» **REQUIRED ACTION**
Repeat the listing below in full, exactly as it stands.

────────────────────────────────────────

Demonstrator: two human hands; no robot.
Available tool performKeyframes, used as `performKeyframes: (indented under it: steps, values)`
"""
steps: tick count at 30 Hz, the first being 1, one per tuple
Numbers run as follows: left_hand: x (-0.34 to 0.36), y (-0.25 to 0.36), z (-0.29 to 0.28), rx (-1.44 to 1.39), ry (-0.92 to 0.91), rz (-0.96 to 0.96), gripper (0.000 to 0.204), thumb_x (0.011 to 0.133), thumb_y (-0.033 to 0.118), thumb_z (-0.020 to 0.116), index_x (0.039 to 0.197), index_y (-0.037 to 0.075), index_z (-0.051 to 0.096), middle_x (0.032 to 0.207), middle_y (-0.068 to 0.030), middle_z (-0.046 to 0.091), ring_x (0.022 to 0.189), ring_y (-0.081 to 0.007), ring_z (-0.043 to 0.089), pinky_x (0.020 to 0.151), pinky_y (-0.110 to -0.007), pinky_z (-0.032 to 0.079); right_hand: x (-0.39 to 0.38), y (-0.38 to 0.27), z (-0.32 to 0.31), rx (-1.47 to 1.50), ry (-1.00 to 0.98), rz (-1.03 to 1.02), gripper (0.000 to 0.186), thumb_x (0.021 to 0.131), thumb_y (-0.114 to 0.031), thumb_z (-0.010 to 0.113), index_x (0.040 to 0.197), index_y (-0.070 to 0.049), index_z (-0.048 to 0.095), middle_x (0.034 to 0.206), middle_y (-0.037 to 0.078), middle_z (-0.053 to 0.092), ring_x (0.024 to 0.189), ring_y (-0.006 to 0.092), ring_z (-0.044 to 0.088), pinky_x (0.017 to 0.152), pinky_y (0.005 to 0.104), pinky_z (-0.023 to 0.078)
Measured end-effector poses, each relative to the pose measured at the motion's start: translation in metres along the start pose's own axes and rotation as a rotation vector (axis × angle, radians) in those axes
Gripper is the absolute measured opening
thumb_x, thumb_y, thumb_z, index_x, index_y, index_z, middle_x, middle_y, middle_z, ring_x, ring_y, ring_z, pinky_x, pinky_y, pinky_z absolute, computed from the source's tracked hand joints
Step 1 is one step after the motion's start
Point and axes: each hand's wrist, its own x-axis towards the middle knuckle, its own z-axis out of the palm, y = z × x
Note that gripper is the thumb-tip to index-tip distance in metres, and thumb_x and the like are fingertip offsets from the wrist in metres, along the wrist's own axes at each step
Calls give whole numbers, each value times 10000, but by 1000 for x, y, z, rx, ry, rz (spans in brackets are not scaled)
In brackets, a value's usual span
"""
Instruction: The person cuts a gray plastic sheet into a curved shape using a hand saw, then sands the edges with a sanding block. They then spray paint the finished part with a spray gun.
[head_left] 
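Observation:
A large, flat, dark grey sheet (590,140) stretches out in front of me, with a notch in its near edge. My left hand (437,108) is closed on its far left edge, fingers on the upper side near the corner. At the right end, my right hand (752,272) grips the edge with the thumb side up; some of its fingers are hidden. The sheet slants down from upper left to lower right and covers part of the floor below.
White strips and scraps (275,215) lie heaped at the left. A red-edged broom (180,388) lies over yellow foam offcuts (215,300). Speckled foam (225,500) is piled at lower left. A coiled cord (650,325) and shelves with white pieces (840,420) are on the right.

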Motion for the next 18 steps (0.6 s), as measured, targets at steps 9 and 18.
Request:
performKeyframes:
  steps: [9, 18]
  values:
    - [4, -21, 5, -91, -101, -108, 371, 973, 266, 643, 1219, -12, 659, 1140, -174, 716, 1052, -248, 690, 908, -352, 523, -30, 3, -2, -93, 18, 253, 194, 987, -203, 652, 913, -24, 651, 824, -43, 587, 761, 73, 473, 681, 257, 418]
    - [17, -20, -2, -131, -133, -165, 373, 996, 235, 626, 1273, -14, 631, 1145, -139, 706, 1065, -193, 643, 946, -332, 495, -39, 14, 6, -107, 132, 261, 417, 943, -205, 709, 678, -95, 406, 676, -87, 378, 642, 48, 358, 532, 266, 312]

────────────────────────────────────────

» **ANSWER TO THE PROBLEM**
Demonstrator: two human hands; no robot.
Available tool performKeyframes, used as `performKeyframes: (indented under it: steps, values)`
"""
steps: tick count at 30 Hz, the first being 1, one per tuple
Numbers run as follows: left_hand: x (-0.34 to 0.36), y (-0.25 to 0.36), z (-0.29 to 0.28), rx (-1.44 to 1.39), ry (-0.92 to 0.91), rz (-0.96 to 0.96), gripper (0.000 to 0.204), thumb_x (0.011 to 0.133), thumb_y (-0.033 to 0.118), thumb_z (-0.020 to 0.116), index_x (0.039 to 0.197), index_y (-0.037 to 0.075), index_z (-0.051 to 0.096), middle_x (0.032 to 0.207), middle_y (-0.068 to 0.030), middle_z (-0.046 to 0.091), ring_x (0.022 to 0.189), ring_y (-0.081 to 0.007), ring_z (-0.043 to 0.089), pinky_x (0.020 to 0.151), pinky_y (-0.110 to -0.007), pinky_z (-0.032 to 0.079); right_hand: x (-0.39 to 0.38), y (-0.38 to 0.27), z (-0.32 to 0.31), rx (-1.47 to 1.50), ry (-1.00 to 0.98), rz (-1.03 to 1.02), gripper (0.000 to 0.186), thumb_x (0.021 to 0.131), thumb_y (-0.114 to 0.031), thumb_z (-0.010 to 0.113), index_x (0.040 to 0.197), index_y (-0.070 to 0.049), index_z (-0.048 to 0.095), middle_x (0.034 to 0.206), middle_y (-0.037 to 0.078), middle_z (-0.053 to 0.092), ring_x (0.024 to 0.189), ring_y (-0.006 to 0.092), ring_z (-0.044 to 0.088), pinky_x (0.017 to 0.152), pinky_y (0.005 to 0.104), pinky_z (-0.023 to 0.078)
Measured end-effector poses, each relative to the pose measured at the motion's start: translation in metres along the start pose's own axes and rotation as a rotation vector (axis × angle, radians) in those axes
Gripper is the absolute measured opening
thumb_x, thumb_y, thumb_z, index_x, index_y, index_z, middle_x, middle_y, middle_z, ring_x, ring_y, ring_z, pinky_x, pinky_y, pinky_z absolute, computed from the source's tracked hand joints
Step 1 is one step after the motion's start
Point and axes: each hand's wrist, its own x-axis towards the middle knuckle, its own z-axis out of the palm, y = z × x
Note that gripper is the thumb-tip to index-tip distance in metres, and thumb_x and the like are fingertip offsets from the wrist in metres, along the wrist's own axes at each step
Calls give whole numbers, each value times 10000, but by 1000 for x, y, z, rx, ry, rz (spans in brackets are not scaled)
In brackets, a value's usual span
"""
Instruction: The person cuts a gray plastic sheet into a curved shape using a hand saw, then sands the edges with a sanding block. They then spray paint the finished part with a spray gun.
[head_left] 
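Observation:
A large, flat, dark grey sheet (590,140) stretches out in front of me, with a notch in its near edge. My left hand (437,108) is closed on its far left edge, fingers on the upper side near the corner. At the right end, my right hand (752,272) grips the edge with the thumb side up; some of its fingers are hidden. The sheet slants down from upper left to lower right and covers part of the floor below.
White strips and scraps (275,215) lie heaped at the left. A red-edged broom (180,388) lies over yellow foam offcuts (215,300). Speckled foam (225,500) is piled at lower left. A coiled cord (650,325) and shelves with white pieces (840,420) are on the right.
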
Motion for the next 18 steps (0.6 s), as measured, targets at steps 9 and 18.
Request:
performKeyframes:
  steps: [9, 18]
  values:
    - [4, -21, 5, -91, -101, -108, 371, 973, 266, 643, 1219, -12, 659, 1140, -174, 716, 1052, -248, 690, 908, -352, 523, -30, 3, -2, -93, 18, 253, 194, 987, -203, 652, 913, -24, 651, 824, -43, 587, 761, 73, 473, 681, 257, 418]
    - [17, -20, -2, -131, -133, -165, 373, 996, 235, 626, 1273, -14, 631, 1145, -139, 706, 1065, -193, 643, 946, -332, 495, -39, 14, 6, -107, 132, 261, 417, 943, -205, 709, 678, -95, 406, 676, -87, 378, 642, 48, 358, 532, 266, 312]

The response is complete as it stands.